* HOW TO COMPLETE THIS TASK:
The reply should contain the full listing exactly as written and no pictures at all.

* DATA BLOCK:
---+---
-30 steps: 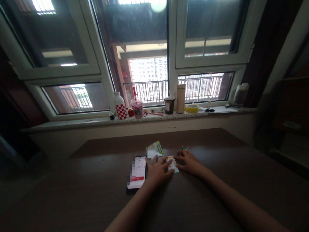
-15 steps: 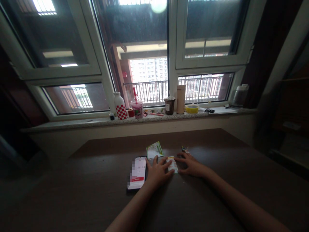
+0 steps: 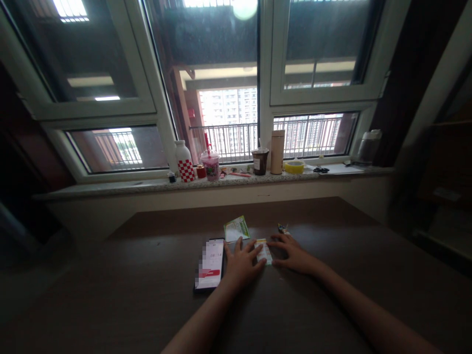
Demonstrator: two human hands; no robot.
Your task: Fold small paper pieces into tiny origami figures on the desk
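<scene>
Dark brown wooden tabletop (image 3: 332, 305) runs up to a wall of white-framed windows, and a small flat white packet with yellow and green print (image 3: 263, 250) lies on it between the person's two hands. Left hand (image 3: 241, 263) rests flat just left of the packet, its fingers spread and their tips on the packet's near left edge. Right hand (image 3: 295, 253) lies flat just right of the packet, fingers stretched out and touching its right edge; neither hand pinches it. A black smartphone with a lit white screen (image 3: 210, 263) lies further left of the packet, beside the left hand. A green-and-white printed leaflet (image 3: 236, 228) lies just beyond the packet. Well beyond it, a speckled stone windowsill (image 3: 147, 185) carries a white bottle with red checks (image 3: 184, 161), a beige tumbler (image 3: 277, 151) and a yellow tape roll (image 3: 294, 166).
</scene>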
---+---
* TASK ANSWER:
-30 steps: 
-15 steps: 
+0 steps: 
Demonstrator: two human hands; no robot.
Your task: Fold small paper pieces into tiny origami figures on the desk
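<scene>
Dark brown wooden tabletop (image 3: 332, 305) runs up to a wall of white-framed windows, and a small flat white packet with yellow and green print (image 3: 263, 250) lies on it between the person's two hands. Left hand (image 3: 241, 263) rests flat just left of the packet, its fingers spread and their tips on the packet's near left edge. Right hand (image 3: 295, 253) lies flat just right of the packet, fingers stretched out and touching its right edge; neither hand pinches it. A black smartphone with a lit white screen (image 3: 210, 263) lies further left of the packet, beside the left hand. A green-and-white printed leaflet (image 3: 236, 228) lies just beyond the packet. Well beyond it, a speckled stone windowsill (image 3: 147, 185) carries a white bottle with red checks (image 3: 184, 161), a beige tumbler (image 3: 277, 151) and a yellow tape roll (image 3: 294, 166).
</scene>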

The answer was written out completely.